Whilst the derivation of a hESC line can be interpreted as the stabilization of a transient, pluripotent state, the generation of hiPSCs is more akin to wrestling a differentiated somatic cell into the pluripotent state through forced expression of a few potent regulatory factors. As with hESCs, not all hiPSC lines are generated under the same conditions. In fact, the number of modifiable parameters greatly exceeds those in the hESC derivation process. These include donor age, donor cell type, combinations of reprogramming factors, oxygen tension, growth factors, small molecules and reprogramming factor delivery method, including integrating and non‐integrating viral vectors, plasmids, proteins, mRNAs and miRNAs.

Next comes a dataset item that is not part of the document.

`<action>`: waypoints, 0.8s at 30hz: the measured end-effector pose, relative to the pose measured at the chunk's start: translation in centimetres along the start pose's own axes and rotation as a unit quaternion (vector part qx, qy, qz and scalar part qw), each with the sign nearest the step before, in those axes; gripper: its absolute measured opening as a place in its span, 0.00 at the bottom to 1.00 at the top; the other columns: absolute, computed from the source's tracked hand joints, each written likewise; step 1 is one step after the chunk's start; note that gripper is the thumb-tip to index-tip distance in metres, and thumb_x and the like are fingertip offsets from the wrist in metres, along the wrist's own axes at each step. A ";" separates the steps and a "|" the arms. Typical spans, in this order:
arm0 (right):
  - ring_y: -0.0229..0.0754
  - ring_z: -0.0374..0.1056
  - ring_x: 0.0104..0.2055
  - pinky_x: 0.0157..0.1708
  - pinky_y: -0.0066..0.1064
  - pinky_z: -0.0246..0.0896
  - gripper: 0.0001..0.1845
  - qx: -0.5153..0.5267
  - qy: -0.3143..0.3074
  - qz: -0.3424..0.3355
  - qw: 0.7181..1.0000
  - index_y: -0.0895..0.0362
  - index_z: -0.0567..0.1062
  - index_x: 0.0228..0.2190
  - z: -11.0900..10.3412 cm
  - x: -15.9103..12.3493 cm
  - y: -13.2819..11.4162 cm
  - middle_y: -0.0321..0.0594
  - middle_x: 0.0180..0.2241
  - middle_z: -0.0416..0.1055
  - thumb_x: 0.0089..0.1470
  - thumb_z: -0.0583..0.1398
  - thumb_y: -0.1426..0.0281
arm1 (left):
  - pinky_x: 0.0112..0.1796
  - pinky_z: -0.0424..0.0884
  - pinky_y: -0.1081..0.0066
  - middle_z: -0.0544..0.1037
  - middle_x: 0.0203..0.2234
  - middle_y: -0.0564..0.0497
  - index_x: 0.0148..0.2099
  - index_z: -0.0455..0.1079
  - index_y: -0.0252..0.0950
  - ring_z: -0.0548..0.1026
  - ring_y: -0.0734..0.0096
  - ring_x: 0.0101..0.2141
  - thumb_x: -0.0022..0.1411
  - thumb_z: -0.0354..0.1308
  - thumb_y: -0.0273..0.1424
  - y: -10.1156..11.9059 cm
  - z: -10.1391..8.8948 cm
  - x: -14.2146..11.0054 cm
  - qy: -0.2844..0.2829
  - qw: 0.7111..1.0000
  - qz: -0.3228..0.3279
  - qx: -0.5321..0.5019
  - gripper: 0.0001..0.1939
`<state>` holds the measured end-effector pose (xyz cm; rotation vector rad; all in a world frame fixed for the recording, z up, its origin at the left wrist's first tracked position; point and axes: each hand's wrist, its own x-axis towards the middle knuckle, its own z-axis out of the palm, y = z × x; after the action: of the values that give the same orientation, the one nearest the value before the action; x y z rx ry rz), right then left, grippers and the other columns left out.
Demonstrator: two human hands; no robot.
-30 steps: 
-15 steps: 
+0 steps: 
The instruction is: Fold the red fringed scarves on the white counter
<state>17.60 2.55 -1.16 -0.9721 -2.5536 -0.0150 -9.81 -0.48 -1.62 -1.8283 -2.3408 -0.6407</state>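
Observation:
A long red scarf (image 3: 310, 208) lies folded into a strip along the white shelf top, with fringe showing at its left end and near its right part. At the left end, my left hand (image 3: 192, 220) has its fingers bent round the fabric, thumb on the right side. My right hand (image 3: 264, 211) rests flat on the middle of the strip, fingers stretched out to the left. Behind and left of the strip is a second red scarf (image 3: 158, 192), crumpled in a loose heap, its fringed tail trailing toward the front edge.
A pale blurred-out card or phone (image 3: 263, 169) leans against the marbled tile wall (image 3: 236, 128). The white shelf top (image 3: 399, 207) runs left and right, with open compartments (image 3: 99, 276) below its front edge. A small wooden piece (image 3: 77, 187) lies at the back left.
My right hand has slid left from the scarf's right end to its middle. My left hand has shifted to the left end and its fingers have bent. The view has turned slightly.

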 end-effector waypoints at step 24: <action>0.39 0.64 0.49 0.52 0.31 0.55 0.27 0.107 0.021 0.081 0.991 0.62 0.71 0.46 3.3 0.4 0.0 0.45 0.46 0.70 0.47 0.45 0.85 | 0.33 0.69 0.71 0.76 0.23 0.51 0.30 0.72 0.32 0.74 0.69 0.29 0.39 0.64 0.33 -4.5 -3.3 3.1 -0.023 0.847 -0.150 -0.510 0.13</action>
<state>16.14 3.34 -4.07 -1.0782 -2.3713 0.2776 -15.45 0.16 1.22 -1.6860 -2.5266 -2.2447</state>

Given the profoundly different methods used to generate the cell lines and the different sources of the original cells, there has been interest in determining what genomic and epigenetic differences might exist between hESCs and hiPSCs. Several studies of the genomic instability and variability among hiPSC and hESC cultures [[9],[10]] show that low‐passage hiPSCs contain many copy number variations (CNVs) compared with hESCs, most of which can be traced back to rare cells within the mosaic donor cell population [[9],[10]]. The small number of CNVs that do not seem to originate in the donor populations are probably a direct result of the reprogramming process [[11]]. However, even shortly after reprogramming, clonally derived hiPSC populations are sometimes mosaic for CNVs, suggesting that the mutational events that generated these new CNVs occurred after the initial commitment to pluripotency during the reprogramming process. Intriguingly, most of these reprogramming‐associated CNVs seem to place the cells at a selective disadvantage during long‐term culture, because they are depleted from the hiPSC cultures during subsequent passaging [[11]].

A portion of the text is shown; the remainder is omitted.